日本で初めての女性首相として誕生した高市早苗氏と、東京都知事の小池百合子氏の間で、政界に微妙な緊張が走っています。特に、両者の初めての面会時の態度を巡っては、オンライン上で小池氏への批判が噴出し、「嫉妬心」の表れではないかとの憶測が飛び交いました。この背景には、女性初の首相の座を狙っていたとされる小池氏の複雑な心境と、今後の高市政権に対する戦略的な動きが隠されているようです。
ネットで「失礼すぎる」と炎上した面会態度
昨年11月19日、高市早苗首相が就任して初めて、永田町の首相官邸で小池百合子都知事との面会が実現しました。この時の様子を捉えたニュース映像がSNSで拡散されると、小池都知事の態度に対し、辛辣な批判が相次ぎました。首相が深々と頭を下げて挨拶したのに対し、小池都知事の会釈は比較的軽く見えたため、「失礼すぎる」「嫉妬とねたみの表れ」といった声がネット上で炎上したのです。政府広報オンラインの記録では、都知事も着席時には頭を下げていましたが、その程度が首相とは異なると指摘されました。都庁幹部によれば、「憲政史上初の女性首相の座を目指していた小池氏にとって、高市氏に先を越されたことは決して面白いはずがない」と語り、形式的な礼は尽くしたものの、その心情が態度に表れた可能性を示唆しています。
東京都知事の小池百合子氏と高市早苗首相の会談風景
小池都知事の「ピリピリムード」と政権批判の狙い
小池都知事に近い関係者は、高市首相の就任以来、都知事の周囲には常に「ピリピリムード」が漂っており、「怖くて話しかけられない」とまで漏らしています。都庁担当記者の解説によると、小池氏は今後、高市政権への批判を強める構えを見せているとのことです。彼女はこれまでも、政府と対立する構図を築くことで自身の存在感をアピールする手法を得意としてきました。
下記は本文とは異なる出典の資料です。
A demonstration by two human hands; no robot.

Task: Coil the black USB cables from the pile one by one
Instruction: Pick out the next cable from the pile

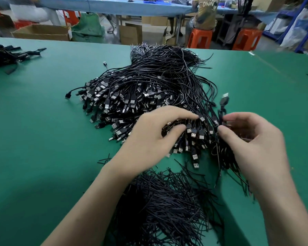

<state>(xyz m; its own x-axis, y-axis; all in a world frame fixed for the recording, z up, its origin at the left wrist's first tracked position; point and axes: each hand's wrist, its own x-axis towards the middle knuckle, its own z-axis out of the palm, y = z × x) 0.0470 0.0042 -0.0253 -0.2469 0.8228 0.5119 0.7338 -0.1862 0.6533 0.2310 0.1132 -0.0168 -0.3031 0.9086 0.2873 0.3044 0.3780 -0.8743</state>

しかし、高市政権の支持率が7割前後という高水準を維持している現状では、拙速な批判は「小池都知事が高市首相に難癖をつけている」とネガティブに受け止められ、世間からの反感を買うリスクもはらんでいます。
批判の焦点:「副首都構想」と東京の税収減
小池都知事が高市政権への批判材料として注目しているのは、自民党が連立を組む日本維新の会が掲げる「副首都構想」です。維新の会は「悲願」である大阪都構想の実現を見据え、来年の通常国会での関連法案成立を目指しています。この構想では、副首都に指定された都市は税制面で優遇されるなど多大な恩恵を受けるため、多くの企業が東京都から流出する可能性が指摘されています。都知事は、年間6兆円を超える巨額の税収が影響力の源泉である東京都の法人住民税や法人事業税などの地方税の減収を強く憂慮しているとされます。関係者は、「『東京一極集中』の解消を名目に税収が減る事態を、小池都知事が受け入れるはずがない」と述べ、この問題が今後の政治的対立の核心となることを示唆しています。
結論
高市早苗首相の誕生は、小池百合子都知事の政治戦略に新たな局面をもたらしました。面会時の態度を巡るSNS炎上は、両者の間に横たわる複雑な感情を浮き彫りにしています。小池都知事は、自身の存在感を再確立するため、高市政権が推進する「副首都構想」を主な批判のターゲットに据え、東京の税収減少という具体的な懸念を通じて対決姿勢を強める方針です。高支持率を誇る高市政権に対し、小池都知事がどのような批判を展開し、それが都政ひいては国政にどのような影響を与えるのか、今後の動向が注目されます。